Huang Xinyi, Zhang Xianbin, Millham Richard, Xu Lin, Wu Wanqing
School of Biomedical Engineering, Sun Yat-sen University, Shenzhen 518107, China.
Department of Information Technology, Durban University of Technology, Durban 4001, South Africa.
Sensors (Basel). 2025 Jun 9;25(12):3625. doi: 10.3390/s25123625.

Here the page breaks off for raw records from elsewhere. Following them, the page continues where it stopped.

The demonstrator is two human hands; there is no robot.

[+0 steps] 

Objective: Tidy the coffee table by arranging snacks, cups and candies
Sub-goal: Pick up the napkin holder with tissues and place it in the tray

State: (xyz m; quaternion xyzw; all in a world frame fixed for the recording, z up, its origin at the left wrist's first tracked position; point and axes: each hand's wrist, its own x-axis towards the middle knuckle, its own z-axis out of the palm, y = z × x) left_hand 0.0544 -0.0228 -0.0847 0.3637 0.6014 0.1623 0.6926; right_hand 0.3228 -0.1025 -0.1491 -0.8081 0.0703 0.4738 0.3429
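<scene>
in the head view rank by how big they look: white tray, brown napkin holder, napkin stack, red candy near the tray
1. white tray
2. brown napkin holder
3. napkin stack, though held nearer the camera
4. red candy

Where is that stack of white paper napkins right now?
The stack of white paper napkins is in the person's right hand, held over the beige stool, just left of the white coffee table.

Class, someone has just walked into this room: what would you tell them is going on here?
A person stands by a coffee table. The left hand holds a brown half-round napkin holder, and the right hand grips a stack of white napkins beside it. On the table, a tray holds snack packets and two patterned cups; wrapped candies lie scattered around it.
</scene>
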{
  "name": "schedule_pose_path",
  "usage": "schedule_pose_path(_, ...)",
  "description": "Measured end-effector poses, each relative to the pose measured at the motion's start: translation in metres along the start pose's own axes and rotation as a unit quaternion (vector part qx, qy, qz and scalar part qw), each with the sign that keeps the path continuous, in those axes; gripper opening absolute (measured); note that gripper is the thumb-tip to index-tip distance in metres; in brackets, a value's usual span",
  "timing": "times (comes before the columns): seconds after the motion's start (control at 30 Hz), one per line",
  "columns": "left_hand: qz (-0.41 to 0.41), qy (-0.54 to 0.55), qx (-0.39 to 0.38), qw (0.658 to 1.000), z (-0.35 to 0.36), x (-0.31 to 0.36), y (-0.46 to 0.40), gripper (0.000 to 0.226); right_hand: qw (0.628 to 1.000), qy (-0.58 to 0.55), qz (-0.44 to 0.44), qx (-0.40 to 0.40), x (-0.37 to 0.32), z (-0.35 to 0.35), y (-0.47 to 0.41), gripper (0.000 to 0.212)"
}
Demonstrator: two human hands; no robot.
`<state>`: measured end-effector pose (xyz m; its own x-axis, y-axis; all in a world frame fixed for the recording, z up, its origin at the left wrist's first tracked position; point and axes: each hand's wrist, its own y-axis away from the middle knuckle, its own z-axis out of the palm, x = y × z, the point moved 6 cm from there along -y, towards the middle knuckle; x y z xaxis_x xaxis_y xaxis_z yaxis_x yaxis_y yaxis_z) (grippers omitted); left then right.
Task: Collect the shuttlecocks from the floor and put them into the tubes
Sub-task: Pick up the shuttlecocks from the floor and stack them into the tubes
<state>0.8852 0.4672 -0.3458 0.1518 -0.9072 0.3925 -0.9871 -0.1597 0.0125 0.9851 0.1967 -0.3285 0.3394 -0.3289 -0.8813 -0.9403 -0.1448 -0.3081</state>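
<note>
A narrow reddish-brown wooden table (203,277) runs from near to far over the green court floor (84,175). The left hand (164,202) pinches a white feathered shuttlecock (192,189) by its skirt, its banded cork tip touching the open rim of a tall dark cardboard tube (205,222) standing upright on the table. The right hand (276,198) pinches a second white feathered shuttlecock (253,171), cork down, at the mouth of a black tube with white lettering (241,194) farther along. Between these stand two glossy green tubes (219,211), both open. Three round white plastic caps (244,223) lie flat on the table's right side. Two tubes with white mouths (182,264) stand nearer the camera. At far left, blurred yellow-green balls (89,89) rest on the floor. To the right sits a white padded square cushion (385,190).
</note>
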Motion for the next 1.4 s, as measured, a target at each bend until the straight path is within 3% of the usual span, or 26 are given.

Hypertension and blood pressure variability (BPV) are major risk factors for cardiovascular disease (CVD). Single-channel photoplethysmography (PPG) has emerged as a promising daily blood pressure (BP) monitoring tool. However, estimating BP trends presents challenges due to complex temporal dependencies and continuous fluctuations. Traditional methods often address BP prediction as isolated tasks and focus solely on temporal dependencies within a limited time window, which may fall short of capturing the intricate BP fluctuation patterns implied in varying time spans, particularly amidst constant BP variations. To address this, we propose a novel deep learning model featuring a two-stage architecture and a new input structure called contextual cycles. This model estimates beat-to-beat systolic blood pressure (SBP) trends as a sequence prediction task, transforming the output from a single SBP value into a sequence. In the first stage, parallel ResU Blocks are utilized to extract fine-grained features from each cycle. The generated feature vectors are then processed by Transformer layers with relative position encoding (RPE) to capture inter-cycle interactions and temporal dependencies in the second stage. Our proposed model demonstrates robust performance in beat-to-beat SBP trend estimation, achieving a mean absolute error (MAE) of 3.186 mmHg, a Pearson correlation coefficient applied to sequences (Rseq) of 0.743, and a variability error (VE) of 1.199 mmHg. It excels in steady and abrupt substantial fluctuation states, outperforming baseline models. The results reveal that our method meets the requirements of the AAMI standard and achieves grade A according to the BHS standard. Overall, our proposed method shows significant potential for reliable daily health monitoring.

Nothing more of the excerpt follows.